■ WORK INSTRUCTIONS ■
Going down the data below, set down exactly the line with "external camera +" and each line after it through the line with "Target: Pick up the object"; no other lines.

[RECORDS SUPPLIED Boundary: Start]

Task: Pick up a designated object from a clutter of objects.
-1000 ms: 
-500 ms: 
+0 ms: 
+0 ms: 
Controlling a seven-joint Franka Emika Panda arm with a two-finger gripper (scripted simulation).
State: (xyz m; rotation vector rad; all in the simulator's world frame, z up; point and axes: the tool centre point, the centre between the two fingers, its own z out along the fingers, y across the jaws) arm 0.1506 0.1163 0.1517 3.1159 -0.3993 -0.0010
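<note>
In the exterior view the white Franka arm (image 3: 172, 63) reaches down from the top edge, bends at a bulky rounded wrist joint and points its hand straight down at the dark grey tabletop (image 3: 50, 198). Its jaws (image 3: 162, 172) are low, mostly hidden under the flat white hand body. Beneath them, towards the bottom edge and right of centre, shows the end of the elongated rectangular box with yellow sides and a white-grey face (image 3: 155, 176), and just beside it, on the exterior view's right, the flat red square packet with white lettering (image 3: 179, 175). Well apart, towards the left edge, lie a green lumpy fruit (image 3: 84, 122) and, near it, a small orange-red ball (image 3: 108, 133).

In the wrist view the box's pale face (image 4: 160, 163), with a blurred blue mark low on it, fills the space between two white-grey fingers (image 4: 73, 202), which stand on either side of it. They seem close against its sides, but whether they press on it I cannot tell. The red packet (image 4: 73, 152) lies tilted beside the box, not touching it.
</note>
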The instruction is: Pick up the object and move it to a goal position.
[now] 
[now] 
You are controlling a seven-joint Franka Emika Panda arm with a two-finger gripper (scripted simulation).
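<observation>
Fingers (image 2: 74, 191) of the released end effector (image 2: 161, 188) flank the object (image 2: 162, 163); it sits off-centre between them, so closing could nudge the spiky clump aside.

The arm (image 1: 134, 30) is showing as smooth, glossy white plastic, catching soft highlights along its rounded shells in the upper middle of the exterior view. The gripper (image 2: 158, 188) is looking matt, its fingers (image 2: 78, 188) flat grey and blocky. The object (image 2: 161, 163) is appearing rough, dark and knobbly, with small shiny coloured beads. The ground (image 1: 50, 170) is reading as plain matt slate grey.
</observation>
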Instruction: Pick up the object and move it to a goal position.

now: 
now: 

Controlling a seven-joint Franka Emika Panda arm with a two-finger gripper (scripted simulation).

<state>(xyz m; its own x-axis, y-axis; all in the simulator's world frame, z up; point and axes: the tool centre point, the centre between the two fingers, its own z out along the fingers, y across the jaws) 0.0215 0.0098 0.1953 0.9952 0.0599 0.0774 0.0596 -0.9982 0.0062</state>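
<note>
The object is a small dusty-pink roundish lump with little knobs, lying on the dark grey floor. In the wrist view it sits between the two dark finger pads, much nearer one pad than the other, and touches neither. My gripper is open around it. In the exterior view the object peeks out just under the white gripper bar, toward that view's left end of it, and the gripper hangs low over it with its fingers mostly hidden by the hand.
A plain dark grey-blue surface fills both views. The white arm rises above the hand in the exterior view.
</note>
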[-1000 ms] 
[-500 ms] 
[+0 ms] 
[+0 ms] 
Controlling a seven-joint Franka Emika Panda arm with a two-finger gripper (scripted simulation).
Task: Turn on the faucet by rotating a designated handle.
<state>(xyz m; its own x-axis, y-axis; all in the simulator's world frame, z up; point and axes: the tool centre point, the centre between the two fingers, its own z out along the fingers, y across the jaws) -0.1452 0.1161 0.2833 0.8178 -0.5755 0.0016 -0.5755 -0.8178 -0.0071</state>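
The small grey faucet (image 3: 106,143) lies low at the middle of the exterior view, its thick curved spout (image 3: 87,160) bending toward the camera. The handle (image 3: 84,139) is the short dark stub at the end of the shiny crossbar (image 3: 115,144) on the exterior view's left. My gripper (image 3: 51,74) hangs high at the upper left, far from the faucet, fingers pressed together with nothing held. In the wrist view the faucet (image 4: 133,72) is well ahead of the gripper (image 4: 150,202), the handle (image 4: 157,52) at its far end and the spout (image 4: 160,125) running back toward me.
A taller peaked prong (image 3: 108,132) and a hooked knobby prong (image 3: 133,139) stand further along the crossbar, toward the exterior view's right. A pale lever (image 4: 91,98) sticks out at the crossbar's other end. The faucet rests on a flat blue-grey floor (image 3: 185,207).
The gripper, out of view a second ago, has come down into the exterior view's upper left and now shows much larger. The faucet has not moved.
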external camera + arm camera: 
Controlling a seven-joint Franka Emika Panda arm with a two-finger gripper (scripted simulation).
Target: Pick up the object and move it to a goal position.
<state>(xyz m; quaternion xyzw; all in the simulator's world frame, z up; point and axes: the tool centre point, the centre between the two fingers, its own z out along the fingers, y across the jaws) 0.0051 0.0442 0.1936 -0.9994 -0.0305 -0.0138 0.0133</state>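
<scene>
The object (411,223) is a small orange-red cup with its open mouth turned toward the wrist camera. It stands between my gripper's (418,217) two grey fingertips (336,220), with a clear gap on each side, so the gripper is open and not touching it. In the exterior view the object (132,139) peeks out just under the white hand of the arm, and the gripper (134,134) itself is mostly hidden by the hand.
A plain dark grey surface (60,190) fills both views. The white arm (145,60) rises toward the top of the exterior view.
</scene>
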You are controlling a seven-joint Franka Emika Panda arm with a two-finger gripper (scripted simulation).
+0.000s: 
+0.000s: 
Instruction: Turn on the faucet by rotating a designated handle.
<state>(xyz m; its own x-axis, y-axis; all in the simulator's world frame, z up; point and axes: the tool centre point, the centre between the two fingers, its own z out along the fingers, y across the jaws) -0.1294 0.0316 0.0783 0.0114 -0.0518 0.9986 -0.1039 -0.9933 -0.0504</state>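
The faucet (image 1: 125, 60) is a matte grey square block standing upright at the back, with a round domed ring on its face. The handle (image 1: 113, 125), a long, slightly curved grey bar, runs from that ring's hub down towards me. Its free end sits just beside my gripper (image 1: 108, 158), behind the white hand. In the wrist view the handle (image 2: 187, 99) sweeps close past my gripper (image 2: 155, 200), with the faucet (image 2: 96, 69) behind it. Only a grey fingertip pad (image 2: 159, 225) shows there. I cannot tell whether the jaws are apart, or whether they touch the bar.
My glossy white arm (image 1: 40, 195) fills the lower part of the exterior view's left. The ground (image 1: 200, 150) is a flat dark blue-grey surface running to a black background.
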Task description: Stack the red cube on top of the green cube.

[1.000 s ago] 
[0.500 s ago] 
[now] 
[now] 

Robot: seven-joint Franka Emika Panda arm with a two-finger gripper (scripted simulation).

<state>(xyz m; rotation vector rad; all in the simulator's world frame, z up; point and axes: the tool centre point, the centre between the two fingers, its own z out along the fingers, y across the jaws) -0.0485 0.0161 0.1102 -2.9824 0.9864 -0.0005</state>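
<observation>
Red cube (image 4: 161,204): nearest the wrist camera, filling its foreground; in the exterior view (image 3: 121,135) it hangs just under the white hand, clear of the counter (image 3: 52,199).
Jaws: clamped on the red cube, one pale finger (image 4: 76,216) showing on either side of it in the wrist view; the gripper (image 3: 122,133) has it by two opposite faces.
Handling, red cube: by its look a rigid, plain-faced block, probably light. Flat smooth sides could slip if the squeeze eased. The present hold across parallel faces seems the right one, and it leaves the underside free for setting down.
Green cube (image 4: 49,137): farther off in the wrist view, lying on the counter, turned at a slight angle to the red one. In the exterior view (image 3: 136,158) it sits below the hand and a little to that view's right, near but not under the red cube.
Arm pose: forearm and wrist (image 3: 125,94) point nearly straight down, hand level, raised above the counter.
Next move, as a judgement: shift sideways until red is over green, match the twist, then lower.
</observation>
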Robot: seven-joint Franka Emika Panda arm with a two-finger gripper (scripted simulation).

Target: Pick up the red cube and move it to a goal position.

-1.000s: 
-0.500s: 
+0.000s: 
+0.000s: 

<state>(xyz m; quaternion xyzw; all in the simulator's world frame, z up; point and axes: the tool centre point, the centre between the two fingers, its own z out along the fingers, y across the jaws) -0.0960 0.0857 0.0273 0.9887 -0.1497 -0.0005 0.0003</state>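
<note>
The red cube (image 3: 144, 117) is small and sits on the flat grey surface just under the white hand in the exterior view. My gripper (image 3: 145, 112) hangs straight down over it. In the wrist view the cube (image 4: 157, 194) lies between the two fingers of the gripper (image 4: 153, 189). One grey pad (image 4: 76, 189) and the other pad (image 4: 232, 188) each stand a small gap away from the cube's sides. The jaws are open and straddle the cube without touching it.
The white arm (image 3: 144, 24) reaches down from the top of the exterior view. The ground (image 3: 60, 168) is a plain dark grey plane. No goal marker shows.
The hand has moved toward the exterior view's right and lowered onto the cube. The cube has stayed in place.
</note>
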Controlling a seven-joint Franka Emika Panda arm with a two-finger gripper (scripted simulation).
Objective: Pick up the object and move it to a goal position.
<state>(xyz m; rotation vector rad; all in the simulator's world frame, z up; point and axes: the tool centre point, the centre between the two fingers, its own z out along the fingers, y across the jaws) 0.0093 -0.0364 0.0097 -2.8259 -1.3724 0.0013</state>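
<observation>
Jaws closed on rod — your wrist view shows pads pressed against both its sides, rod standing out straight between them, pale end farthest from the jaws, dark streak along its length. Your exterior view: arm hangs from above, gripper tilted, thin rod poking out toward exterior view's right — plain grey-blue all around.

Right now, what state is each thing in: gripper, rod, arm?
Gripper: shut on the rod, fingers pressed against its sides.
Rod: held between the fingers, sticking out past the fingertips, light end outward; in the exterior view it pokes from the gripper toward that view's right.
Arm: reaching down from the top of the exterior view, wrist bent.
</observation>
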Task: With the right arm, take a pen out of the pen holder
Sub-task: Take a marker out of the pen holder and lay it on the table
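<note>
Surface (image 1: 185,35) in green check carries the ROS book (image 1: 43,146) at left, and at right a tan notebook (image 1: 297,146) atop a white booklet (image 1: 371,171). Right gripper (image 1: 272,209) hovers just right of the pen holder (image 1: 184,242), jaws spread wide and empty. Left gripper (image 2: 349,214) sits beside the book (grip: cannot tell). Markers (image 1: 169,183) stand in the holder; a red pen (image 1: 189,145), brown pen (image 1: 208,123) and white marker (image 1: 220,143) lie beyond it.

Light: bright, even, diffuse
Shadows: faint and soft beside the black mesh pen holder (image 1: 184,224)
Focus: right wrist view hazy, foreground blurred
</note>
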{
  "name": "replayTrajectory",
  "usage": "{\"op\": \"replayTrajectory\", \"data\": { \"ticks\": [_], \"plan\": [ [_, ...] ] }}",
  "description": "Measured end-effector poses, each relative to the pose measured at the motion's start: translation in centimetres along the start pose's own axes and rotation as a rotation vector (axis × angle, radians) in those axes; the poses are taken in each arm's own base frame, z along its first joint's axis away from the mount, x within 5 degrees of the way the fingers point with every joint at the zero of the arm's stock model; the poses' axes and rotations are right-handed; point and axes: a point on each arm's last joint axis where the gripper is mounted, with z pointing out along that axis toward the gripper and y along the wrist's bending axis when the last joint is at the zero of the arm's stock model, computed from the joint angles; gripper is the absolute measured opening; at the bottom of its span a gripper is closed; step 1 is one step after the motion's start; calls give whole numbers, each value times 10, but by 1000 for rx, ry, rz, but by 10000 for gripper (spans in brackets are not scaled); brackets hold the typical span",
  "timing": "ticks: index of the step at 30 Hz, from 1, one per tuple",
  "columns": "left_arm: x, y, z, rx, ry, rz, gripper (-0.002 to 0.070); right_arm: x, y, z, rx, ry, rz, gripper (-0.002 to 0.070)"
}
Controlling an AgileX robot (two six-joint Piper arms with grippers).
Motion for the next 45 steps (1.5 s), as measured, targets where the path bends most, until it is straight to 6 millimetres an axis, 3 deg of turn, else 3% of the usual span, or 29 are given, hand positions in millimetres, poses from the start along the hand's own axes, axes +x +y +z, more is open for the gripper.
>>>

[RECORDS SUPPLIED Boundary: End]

■ COMPLETED EXERCISE ■
external camera + arm camera: 
Controlling a seven-joint Franka Emika Panda arm with a two-finger gripper (scripted simulation).
Target: Pick up the object and move it to a goal position.

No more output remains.